Since much of the nuanced wit is perhaps lost in translation, what remains is a decorative but aimless family chronicle....

From German author Hagena, the story of a young German woman whose inheritance of her grandmother’s house leads her to plumb her family’s past. This book was an international best-seller.

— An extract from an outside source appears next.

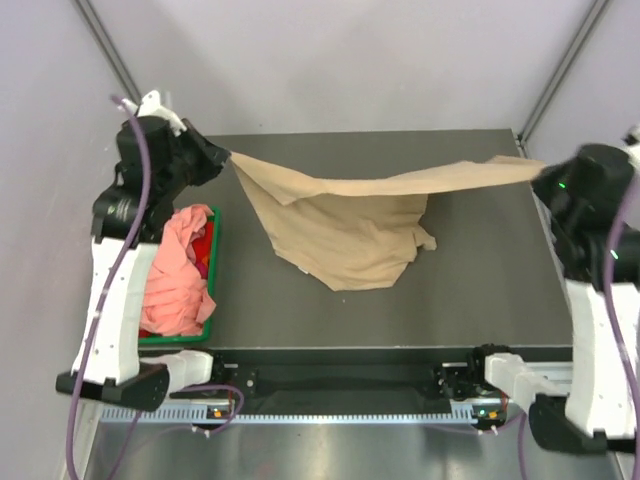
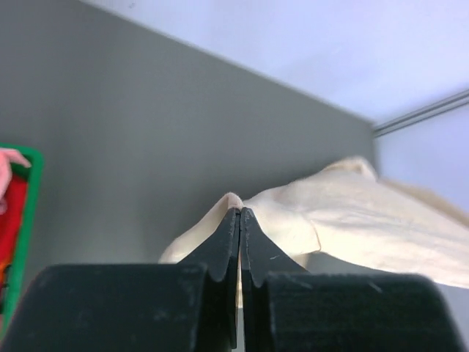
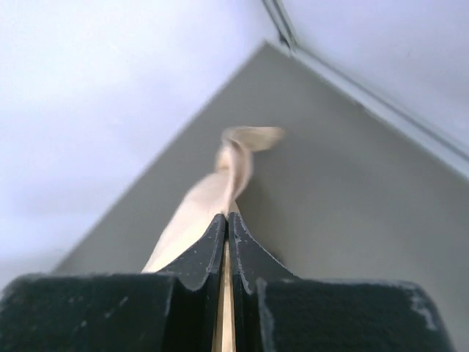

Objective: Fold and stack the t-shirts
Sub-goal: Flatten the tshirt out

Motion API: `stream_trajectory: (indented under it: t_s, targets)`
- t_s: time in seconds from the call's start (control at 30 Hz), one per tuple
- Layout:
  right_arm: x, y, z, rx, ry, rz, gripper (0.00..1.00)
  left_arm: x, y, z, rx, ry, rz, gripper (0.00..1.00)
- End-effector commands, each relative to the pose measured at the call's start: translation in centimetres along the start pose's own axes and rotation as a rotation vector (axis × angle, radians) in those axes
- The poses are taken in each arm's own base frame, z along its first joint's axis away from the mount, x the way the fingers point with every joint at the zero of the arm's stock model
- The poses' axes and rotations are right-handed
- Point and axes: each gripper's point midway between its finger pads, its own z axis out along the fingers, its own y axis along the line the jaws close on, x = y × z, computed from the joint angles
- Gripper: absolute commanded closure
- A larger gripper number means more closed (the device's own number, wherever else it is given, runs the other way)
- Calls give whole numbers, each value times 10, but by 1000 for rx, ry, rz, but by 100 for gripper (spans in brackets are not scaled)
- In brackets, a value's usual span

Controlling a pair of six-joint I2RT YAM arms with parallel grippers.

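Over the worktop (image 1: 480,290), top view: watching the tan t-shirt (image 1: 340,230) hanging stretched between the two arms. Noting its upper edge pulled taut from the left claw (image 1: 225,155) near the far-left corner to the right claw (image 1: 540,170) at the right edge, with the body sagging in a loose pouch and the lowest folds seeming to touch mid-surface. Reading it as light, limp, clingy cloth. Judging corners or shoulder seams the best holds, since a pinch in mid-panel risks bunching. Noting pink t-shirts (image 1: 180,275) heaped in the green bin (image 1: 175,341) just beside the left arm, apart from the hanging cloth. Judging that bin and the arm bases the only nearby obstacles.

At the left wrist: seeing the left claw (image 2: 240,213) pressed together on a thin edge of the tan t-shirt (image 2: 352,220), cloth fanning off to the right. Catching a sliver of the green bin (image 2: 29,198) at far left.

At the right wrist: seeing the right claw (image 3: 226,218) clamped on a twisted, roped strip of the tan t-shirt (image 3: 220,183). Judging that twist the likely snag when laying the cloth flat.
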Motion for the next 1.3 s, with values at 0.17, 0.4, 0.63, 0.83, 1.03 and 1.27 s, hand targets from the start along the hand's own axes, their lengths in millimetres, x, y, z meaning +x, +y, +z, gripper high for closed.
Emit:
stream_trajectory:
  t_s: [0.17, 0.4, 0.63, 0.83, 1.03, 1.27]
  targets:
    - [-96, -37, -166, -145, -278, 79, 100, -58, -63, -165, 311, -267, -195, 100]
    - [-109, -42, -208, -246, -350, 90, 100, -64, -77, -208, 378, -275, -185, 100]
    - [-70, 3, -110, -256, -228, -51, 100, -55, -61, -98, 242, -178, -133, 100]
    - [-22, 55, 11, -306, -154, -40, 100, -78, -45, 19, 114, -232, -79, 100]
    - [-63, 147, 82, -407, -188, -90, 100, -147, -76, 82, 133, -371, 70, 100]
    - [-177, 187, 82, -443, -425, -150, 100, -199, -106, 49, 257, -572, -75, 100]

In Bulloch’s translation from the German, nature imagery is colorfully transcribed, which is fortunate, since Hagena’s descriptions of the lake, forest and gardens surrounding the ancestral apple farm of the Deelwater family are among this novel’s principal charms. Bertha, the matriarch, who survived her husband, Hinnerk, by many years—most of them in a state of steadily worsening dementia—has died, willing portions of her estate to her three daughters, Inga, Harriet and Christa, and, unexpectedly, bequeathing the farmhouse to Christa’s daughter, Iris, the narrator. As Iris, a librarian, takes time off to decide whether or not to keep the house, her recollections and encounters with denizens of the tiny lakeside village of Bootshaven shape the novel. Family secrets are mulled over as Iris’ consciousness, searching for clarity, circles back repeatedly to crucial events she witnessed as a child. Herr Lexow, elderly caretaker of the farm, confesses that he might have fathered Inga during World War II while Hinnerk was off at his job as a prison camp commandant. (Hinnerk’s checkered past with the Nazi Party is not a major aspect of the novel—the primary focus is on the women’s comparatively sheltered lives.) Whimsy abounds, striking a discordant note with the overall meditative tone of the book—for some reason, Iris’ wardrobe is limited to old ball gowns once belonging to her aunts; she and Bertha’s lawyer, Max, meet cute while swimming naked in the lake; and Aunt Inga, born during an electrical storm, cannot touch anyone without shocking them. Aunt Harriet, now a devotee of an Indian guru, had her heart broken, and the child born of this liaison, Rosmarie, died under circumstances not fully elucidated until the novel’s climax.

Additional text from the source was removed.